Caitlin and Ray Jula moved to the Upper Valley from Tennessee last year to get a fresh start. And it started well enough.
Ray, who saw extensive combat duty in Iraq and Afghanistan, landed a good-paying job with Sturm, Ruger & Co., the firearms manufacturer in Newport. That meant Caitlin, who grew up in Sutton, N.H., was no longer the family’s primary breadwinner. She could devote more time at home to the couple’s infant daughter, Rachel.
But shortly after starting his new job, Ray experienced breathing difficulties connected to smoke damage to his lungs that occurred during combat. Ray’s time as an Army infantryman also left him with a body “full of shrapnel,” his wife told me. He suffers from post traumatic stress disorder, as well.
The good things they’d heard about the VA Medical Center in White River Junction were a big reason why they made the move from Tennessee.
While Ray, now 41, was being treated for the first time at the VA’s emergency room for his breathing troubles, someone there referred him to Project VetCare.

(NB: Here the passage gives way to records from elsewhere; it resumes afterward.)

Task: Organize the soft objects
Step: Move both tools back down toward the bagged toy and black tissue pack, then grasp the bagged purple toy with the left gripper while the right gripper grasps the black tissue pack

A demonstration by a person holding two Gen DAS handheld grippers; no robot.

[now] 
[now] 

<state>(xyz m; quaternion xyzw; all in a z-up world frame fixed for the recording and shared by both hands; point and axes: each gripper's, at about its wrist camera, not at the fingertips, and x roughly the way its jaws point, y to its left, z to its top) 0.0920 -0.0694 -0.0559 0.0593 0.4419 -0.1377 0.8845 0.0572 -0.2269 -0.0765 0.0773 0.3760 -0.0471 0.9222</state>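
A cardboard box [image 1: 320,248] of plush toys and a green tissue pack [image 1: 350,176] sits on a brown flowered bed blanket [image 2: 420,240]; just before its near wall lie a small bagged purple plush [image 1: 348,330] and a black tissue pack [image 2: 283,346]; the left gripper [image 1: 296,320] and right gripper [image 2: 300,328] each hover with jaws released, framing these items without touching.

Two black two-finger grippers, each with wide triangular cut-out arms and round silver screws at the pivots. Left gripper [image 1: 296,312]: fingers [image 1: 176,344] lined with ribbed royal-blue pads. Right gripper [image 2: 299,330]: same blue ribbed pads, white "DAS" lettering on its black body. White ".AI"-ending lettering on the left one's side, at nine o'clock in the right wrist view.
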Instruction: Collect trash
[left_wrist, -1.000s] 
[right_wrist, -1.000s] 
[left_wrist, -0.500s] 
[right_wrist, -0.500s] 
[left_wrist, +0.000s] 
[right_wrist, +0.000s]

The Hanover-based nonprofit organization has only been around for a few years, but it’s already earned a reputation for helping veterans navigate the federal bureaucracy in their quest to receive benefits.
The feds don’t make it easy. Veterans fill out the paperwork, but if they don’t dot the I’s properly, their requests for medical, disability, pension and other benefits can be denied.
That’s where Project VetCare, which has a private attorney at its disposal, comes in.
“Many veterans are very proud and don’t like asking for help in the first place,” said Project VetCare Chairman Robert Chambers, a Vietnam veteran. “If they get denied (for benefits), they stop trying.”
Project VetCare has assisted more than 300 veterans in New Hampshire and Vermont in collecting benefits that they might not have known they were eligible for or didn’t know how to secure.
The organization also helps veterans with the basics. I’m talking housing and food.
After Ray Jula’s health hit a speed bump, he couldn’t hold a full-time job. Project VetCare “stopped us from becoming homeless,” Caitlin Jula told me.
On Monday, I met Caitlin by happenstance at Project VetCare’s small second-floor office in downtown Hanover. She had stopped for coffee with Mindy Paquette, who manages the office, when I dropped in without an appointment.
Caitlin told me that Project VetCare had paid for her family to stay at the Residence Inn in Lebanon for a month. Next, it found them a house near the VA Medical Center and covered the first month’s rent.
“They were there for us through a lot of hardships and difficulties,” she said. “They were a godsend.”
Project VetCare, which has an annual budget of $200,000, relies on private contributions. And fundraisers such as the one this upcoming Sunday evening at the Hanover Inn.
The “Honor the Heroes” U.S. Marine Corps Birthday Ball was started a half-dozen years ago. (The Marine Corps is celebrating its 240th birthday this month.)
It’s a night of dinner and dancing that’s expected to bring in a total of $25,000 for Project VetCare and the Semper Fi Fund, a national nonprofit organization that provides financial assistance to injured and critically ill veterans from all branches of the military. Former Dartmouth President Jim Wright, who enlisted in the Marines when he was 17, serves on Semper Fi’s board.
Hanover would seem an unlikely place for Marines decked out in their “Dress Blues” to be raising money. It might be a company town, but it’s certainly not a military one.
I asked Rusty Sachs, the driving force behind the event, about that.
“Americans are really tired of wars, but even in left-leaning places like this, people know that it’s unfair to blame veterans for what’s going on in Washington,” he told me.
Sachs, 71, grew up in Norwich and was a Marine helicopter pilot during the Vietnam War. A Harvard graduate, he became a lawyer and served one term in the Vermont House as a Democrat.
He’s aware that many veterans who call the Upper Valley their home have struggled over the years. They need organizations such as Project VetCare to step in from time to time so they’re not “getting evicted from their homes and having their cars repossessed,” he said.
In 2011, the Los Angeles Times published an op-ed piece by Linda J. Bilmes, a Harvard faculty member, and Joseph E. Stiglitz, a Columbia University economic professor who co-authored the book, The Three Trillion Dollar War: The True Cost of the Iraq Conflict .
“History has shown that the cost of caring for military veterans peaks decades after a conflict,” they wrote. “Already, half of the returning troops have been treated in Veterans Administration Medical Centers, and more than 600,000 have qualified to receive disability compensation. At this point, the bill for future medical and disability benefits is estimated at $600 billion to $900 billion, but the number will almost surely grow as hundreds of thousands of troops still deployed abroad return home.”
The taxpayers will ultimately bear the financial costs, just as Ray Jula and his family bear the physical and social ones — with a little much appreciated help from Project VetCare and its supporters this Sunday in Hanover.